Woll Family Speaker Series Presents: Dr. Ryan Antiel as Guest Speaker

The Moral Ecology of Medical Training: How Good Doctors are Made and Lost? Dr. Ryan Antiel

Dr. Ryan Antiel Dr. Ryan Antiel
Dr. Ryan Antiel
ABOUT THIS EVENT:
While the late medical sociologist Charles Bosk rightly observed that residency was fundamentally “a moral education,” modern graduate medical training has too often narrowed its focus to efficiency, throughput and technical mastery. But without deliberate attention to the moral formation of trainees, how can we hope to cultivate clinicians whose professional identity can withstand the environmental hazards of commercialized medicine? Dr. Ryan Antiel confronts this question head-on. In this talk, he explores why virtue, character and the habits of moral perception are essential — not optional — in shaping physicians who can care wisely and humanely for the most vulnerable.

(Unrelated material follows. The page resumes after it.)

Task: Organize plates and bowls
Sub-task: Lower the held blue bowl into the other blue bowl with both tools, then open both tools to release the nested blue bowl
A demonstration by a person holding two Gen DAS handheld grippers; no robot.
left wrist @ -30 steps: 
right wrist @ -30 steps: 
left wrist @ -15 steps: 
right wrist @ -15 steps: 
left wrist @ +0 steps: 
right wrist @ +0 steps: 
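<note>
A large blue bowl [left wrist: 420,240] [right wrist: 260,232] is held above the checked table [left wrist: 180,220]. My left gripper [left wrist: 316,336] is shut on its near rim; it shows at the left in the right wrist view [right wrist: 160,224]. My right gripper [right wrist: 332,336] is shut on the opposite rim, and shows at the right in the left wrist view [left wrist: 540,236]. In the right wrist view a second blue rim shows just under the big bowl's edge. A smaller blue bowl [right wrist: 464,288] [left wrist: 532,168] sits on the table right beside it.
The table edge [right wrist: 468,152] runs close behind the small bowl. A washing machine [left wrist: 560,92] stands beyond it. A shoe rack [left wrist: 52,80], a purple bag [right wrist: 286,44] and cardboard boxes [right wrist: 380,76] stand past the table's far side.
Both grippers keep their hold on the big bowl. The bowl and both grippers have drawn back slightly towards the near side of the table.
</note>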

Dr. Antiel will present one such effort underway at Duke University: The Good Surgeon. Drawing on strategies from the Oxford Leadership Initiative, this project seeks to counter professional corrosion by forming a parallel community rooted in friendship, mutual accountability and honest inquiry. Within this space, difficult questions are raised, new practices are tested and the seeds of durable professional identity are cultivated. It is an experiment in rebuilding moral architecture from the inside out.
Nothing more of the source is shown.